What is needed is an exact reproduction of the listing, without its pictures.

(Beginning of PROVIDED DATA)

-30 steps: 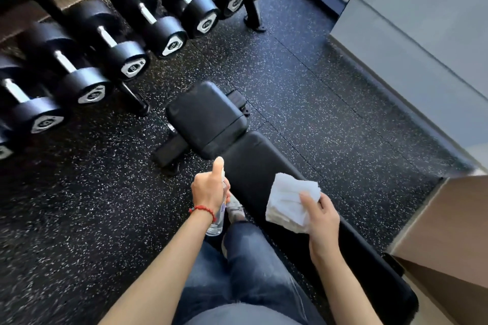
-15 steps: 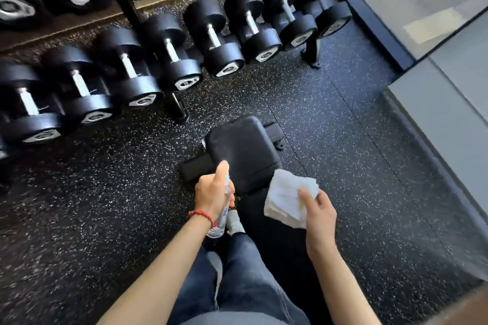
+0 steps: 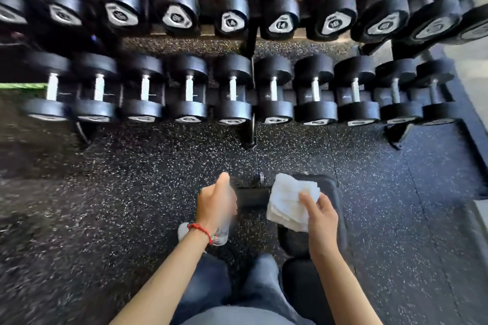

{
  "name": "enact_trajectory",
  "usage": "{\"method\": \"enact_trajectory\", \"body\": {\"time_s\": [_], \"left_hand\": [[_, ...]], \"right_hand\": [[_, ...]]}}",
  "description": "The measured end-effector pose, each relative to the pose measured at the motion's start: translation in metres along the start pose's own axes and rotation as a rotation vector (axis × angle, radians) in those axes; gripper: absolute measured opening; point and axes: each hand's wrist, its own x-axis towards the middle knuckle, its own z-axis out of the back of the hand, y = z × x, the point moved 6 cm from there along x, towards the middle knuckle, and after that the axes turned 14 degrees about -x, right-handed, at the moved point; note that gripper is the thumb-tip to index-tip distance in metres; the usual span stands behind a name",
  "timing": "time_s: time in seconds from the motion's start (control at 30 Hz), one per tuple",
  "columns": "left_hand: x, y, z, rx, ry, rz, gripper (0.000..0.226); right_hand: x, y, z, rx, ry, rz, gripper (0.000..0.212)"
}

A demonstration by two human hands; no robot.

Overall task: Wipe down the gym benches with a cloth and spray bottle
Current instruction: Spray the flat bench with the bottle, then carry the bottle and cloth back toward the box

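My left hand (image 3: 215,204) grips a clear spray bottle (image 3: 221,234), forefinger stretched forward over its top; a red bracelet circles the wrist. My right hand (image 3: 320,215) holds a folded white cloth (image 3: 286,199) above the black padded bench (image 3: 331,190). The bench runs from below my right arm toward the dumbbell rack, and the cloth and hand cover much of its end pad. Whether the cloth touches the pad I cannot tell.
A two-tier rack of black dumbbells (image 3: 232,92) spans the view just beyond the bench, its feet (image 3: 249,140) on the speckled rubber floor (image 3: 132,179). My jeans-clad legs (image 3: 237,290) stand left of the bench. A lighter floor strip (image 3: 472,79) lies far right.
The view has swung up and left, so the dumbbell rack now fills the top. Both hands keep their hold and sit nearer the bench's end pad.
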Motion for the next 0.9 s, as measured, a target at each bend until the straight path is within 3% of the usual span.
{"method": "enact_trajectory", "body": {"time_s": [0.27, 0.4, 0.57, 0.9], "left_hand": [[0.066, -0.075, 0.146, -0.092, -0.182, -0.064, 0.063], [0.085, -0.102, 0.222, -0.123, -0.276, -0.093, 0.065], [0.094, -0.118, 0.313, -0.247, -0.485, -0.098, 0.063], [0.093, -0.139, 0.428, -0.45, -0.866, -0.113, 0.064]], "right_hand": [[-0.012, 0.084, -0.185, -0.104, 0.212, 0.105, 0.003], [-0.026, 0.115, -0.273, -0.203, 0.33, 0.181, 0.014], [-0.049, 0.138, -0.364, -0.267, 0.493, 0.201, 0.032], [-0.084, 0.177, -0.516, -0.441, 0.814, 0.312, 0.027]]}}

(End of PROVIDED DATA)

◆ WRITTEN REPLY ◆
-30 steps: 
-15 steps: 
+0 steps: 

{
  "name": "enact_trajectory",
  "usage": "{\"method\": \"enact_trajectory\", \"body\": {\"time_s\": [_], \"left_hand\": [[_, ...]], \"right_hand\": [[_, ...]]}}",
  "description": "The measured end-effector pose, each relative to the pose measured at the motion's start: translation in metres along the start pose's own axes and rotation as a rotation vector (axis × angle, radians) in those axes; gripper: absolute measured opening; point and axes: each hand's wrist, its own x-axis towards the middle knuckle, its own z-axis out of the back of the hand, y = z × x, the point moved 6 cm from there along x, towards the middle knuckle, and after that the axes turned 14 degrees about -x, right-handed, at the moved point; note that gripper is the thumb-tip to index-tip distance in metres; the usual span stands behind a name",
  "timing": "time_s: time in seconds from the motion's start (control at 30 Hz), one per tuple",
  "columns": "left_hand: x, y, z, rx, ry, rz, gripper (0.000..0.226); right_hand: x, y, z, rx, ry, rz, gripper (0.000..0.212)"
}

A demonstration by two human hands; no robot.

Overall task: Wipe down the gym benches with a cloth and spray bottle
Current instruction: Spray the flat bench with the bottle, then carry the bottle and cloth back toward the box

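My left hand (image 3: 215,204) grips a clear spray bottle (image 3: 221,234), forefinger stretched forward over its top; a red bracelet circles the wrist. My right hand (image 3: 320,215) holds a folded white cloth (image 3: 286,199) above the black padded bench (image 3: 331,190). The bench runs from below my right arm toward the dumbbell rack, and the cloth and hand cover much of its end pad. Whether the cloth touches the pad I cannot tell.
A two-tier rack of black dumbbells (image 3: 232,92) spans the view just beyond the bench, its feet (image 3: 249,140) on the speckled rubber floor (image 3: 132,179). My jeans-clad legs (image 3: 237,290) stand left of the bench. A lighter floor strip (image 3: 472,79) lies far right.
The view has swung up and left, so the dumbbell rack now fills the top. Both hands keep their hold and sit nearer the bench's end pad.
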Motion for the next 0.9 s, as measured, a target at each bend until the straight path is within 3% of the usual span.
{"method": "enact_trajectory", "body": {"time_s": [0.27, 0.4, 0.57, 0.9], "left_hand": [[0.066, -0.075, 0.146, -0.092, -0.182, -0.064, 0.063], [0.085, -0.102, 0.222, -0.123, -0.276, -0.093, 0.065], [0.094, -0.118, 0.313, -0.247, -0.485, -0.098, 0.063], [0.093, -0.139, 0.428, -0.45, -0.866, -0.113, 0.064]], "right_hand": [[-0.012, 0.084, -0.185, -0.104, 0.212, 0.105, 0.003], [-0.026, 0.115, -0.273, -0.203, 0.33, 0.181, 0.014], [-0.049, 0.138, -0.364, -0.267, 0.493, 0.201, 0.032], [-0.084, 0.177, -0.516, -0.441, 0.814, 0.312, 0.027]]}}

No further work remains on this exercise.